# Estimate car vs bus travel time

* Pull out parallel routes.
* Make car travel down same route as the bus.
* `osmx` snaps to nodes, but even for every 5th bus stop, it's snapping to same node.
* `osrm` wasn't able to be installed in Hub
* `valhalla`? Kuan Butt's blog?

#### Quick and Dirty Approach
* Pull parallel routes
* New query that grabs stop sequences for each trip
* **Pare down** trips, keep only 1 trip for the route (pick longest one), ignore short trips
* Do above step outside of query; query returning distinct is keeping it across trips and mixing up stop sequences, and weird results come out
* Add `service_hours` for that trip, in `view.gtfs_fact_daily_trips`, this is GTFS scheduled 
* Add `service_hours_rt` for that trip...this should come from Eric's RT work
* At least be able to pull that same trip, or if it's a different day, pull it for the same time?
* Based on distance traveled, estimate car travel time with some assumptions (35, 40 mph?)
* For now, estimate car travel with lower mph assumption, so that some viable routes can be pulled. Don't want bus to look worse than it is (mid-day, free-flowing), and compare it to car travel (which is probably estimated during free-flowing too)

Later, swap out car travel time estimation with other approaches.

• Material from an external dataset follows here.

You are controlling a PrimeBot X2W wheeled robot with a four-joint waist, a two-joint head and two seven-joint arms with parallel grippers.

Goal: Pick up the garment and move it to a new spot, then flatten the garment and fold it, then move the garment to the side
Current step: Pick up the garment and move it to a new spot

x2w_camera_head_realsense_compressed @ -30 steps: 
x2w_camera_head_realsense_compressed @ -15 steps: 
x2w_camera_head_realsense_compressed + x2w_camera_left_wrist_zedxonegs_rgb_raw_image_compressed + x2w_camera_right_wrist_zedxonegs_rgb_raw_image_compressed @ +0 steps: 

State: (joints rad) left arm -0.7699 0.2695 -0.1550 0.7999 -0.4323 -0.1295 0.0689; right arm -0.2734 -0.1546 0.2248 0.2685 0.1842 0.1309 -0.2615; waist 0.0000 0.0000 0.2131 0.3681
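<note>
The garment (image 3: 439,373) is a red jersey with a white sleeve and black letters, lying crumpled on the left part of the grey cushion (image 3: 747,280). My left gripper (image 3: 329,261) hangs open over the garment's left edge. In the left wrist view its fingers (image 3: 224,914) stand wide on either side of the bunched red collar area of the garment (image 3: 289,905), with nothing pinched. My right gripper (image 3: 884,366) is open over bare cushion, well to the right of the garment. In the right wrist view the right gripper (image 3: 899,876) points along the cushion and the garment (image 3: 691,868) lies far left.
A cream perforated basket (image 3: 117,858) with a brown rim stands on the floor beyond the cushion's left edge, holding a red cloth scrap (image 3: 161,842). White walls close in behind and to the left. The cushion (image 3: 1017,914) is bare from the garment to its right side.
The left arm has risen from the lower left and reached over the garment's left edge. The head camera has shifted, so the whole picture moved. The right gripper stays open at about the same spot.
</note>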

Maybe use Google API to do requests.

In [1]:
#https://stackoverflow.com/questions/55162077/how-to-get-the-driving-distance-between-two-geographical-coordinates-using-pytho
import geopandas as gpd
import os
import pandas as pd

os.environ["CALITP_BQ_MAX_BYTES"] = str(130_000_000_000)

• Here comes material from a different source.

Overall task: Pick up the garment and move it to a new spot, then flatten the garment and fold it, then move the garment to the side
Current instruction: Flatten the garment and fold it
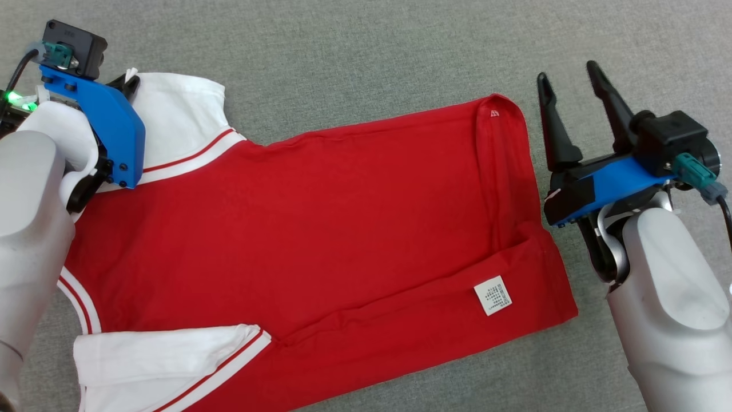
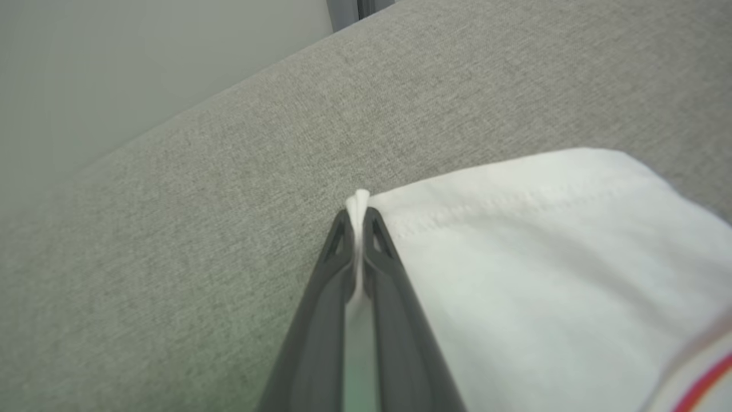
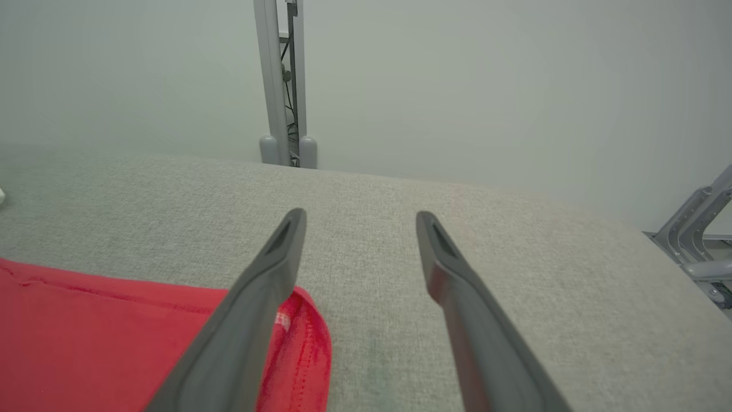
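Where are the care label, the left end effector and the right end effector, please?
care label [image 1: 493, 295], head view, middle of the tag
left end effector [image 2: 358, 217], left wrist view, between fingertips shut on the white sleeve [image 2: 543, 257]
right end effector [image 1: 567, 73], head view, between its open fingertips

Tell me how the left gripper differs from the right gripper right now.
The left gripper is shut, pinching the edge of the shirt's white sleeve; the right gripper stands open and holds nothing. The left sits at the sleeve end, the right near the red hem corner. Both look alike in build.
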Motion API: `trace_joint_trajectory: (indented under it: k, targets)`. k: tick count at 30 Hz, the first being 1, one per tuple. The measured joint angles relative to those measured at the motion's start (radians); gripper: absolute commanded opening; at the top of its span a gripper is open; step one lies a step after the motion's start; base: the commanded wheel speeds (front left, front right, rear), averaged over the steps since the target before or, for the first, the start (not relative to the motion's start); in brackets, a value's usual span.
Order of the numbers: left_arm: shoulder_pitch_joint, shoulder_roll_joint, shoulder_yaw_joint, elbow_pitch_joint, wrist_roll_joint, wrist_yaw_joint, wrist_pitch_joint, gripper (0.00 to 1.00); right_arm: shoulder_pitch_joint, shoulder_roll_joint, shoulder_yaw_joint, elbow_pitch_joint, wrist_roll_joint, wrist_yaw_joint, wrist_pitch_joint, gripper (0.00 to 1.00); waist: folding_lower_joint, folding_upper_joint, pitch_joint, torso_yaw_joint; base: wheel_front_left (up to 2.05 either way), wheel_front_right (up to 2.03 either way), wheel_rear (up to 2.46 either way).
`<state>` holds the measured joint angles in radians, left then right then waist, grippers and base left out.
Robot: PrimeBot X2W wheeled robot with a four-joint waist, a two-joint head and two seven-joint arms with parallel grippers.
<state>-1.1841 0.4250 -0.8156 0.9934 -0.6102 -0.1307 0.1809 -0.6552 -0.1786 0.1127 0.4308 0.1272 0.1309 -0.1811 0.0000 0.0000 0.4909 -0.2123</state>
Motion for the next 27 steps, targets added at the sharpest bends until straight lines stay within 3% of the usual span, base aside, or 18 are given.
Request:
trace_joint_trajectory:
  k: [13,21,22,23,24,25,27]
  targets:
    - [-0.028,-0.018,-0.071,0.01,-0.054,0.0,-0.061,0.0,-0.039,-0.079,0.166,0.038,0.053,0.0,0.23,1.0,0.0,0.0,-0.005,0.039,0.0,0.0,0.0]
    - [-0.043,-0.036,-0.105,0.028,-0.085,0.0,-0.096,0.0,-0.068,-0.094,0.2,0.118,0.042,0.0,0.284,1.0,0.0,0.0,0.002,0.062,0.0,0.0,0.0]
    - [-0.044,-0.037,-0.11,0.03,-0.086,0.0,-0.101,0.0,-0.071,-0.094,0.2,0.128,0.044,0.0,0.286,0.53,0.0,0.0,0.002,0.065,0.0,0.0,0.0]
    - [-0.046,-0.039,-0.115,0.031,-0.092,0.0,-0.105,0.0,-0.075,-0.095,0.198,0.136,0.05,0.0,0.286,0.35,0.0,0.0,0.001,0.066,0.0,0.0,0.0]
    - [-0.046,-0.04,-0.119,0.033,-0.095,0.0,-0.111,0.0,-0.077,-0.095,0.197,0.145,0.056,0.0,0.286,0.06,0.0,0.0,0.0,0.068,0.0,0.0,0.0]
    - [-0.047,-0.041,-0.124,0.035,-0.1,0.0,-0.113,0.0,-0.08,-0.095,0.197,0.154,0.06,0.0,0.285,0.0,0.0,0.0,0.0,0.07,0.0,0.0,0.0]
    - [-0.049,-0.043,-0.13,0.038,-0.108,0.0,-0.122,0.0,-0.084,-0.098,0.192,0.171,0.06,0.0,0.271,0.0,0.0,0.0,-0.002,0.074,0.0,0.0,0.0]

from calitp.tables import tbl
from calitp import query_sql
from siuba import *

import shared_utils
import utils



In [2]:
'''
SELECTED_DATE = "2022-2-8"

tbl_stop_times = (
    tbl.views.gtfs_schedule_dim_stop_times()
    >> filter(_.calitp_extracted_at <= SELECTED_DATE, 
              _.calitp_deleted_at > SELECTED_DATE, 
             )
)


daily_stop_times = (
    tbl.views.gtfs_schedule_fact_daily_trips()
    >> filter(_.service_date == SELECTED_DATE, 
          _.is_in_service == True)
    >> filter(_.calitp_itp_id==182)
    >> left_join(_, tbl_stop_times,
              # also added url number to the join keys ----
             ["calitp_itp_id", "calitp_url_number", "trip_id"])
    >> select(_.calitp_itp_id,
           _.trip_id, _.route_id, _.stop_id, _.stop_sequence, 
           _.service_hours, _.trip_first_departure_ts, _.trip_last_arrival_ts
          )    
    >> inner_join(_, 
                  (tbl.views.gtfs_schedule_dim_stops()
                   >> select(_.calitp_itp_id,
                            _.stop_id, _.stop_lon, _.stop_lat,
                            )
                  ), on = ["calitp_itp_id", "stop_id"]
    )
    >> distinct()
    >> collect()
)
'''

'\nSELECTED_DATE = "2022-2-8"\n\ntbl_stop_times = (\n    tbl.views.gtfs_schedule_dim_stop_times()\n    >> filter(_.calitp_extracted_at <= SELECTED_DATE, \n              _.calitp_deleted_at > SELECTED_DATE, \n             )\n)\n\n\ndaily_stop_times = (\n    tbl.views.gtfs_schedule_fact_daily_trips()\n    >> filter(_.service_date == SELECTED_DATE, \n          _.is_in_service == True)\n    >> filter(_.calitp_itp_id==182)\n    >> left_join(_, tbl_stop_times,\n              # also added url number to the join keys ----\n             ["calitp_itp_id", "calitp_url_number", "trip_id"])\n    >> select(_.calitp_itp_id,\n           _.trip_id, _.route_id, _.stop_id, _.stop_sequence, \n           _.service_hours, _.trip_first_departure_ts, _.trip_last_arrival_ts\n          )    \n    >> inner_join(_, \n                  (tbl.views.gtfs_schedule_dim_stops()\n                   >> select(_.calitp_itp_id,\n                            _.stop_id, _.stop_lon, _.stop_lat,\n                            )\n 

In [3]:
#daily_stop_times.to_parquet("./data/metro_routes.parquet")

In [4]:
routes_with_stops = pd.read_parquet("./data/metro_routes.parquet")

In [5]:
gdf = shared_utils.utils.download_geoparquet(utils.GCS_FILE_PATH, 
                                             "parallel_or_intersecting")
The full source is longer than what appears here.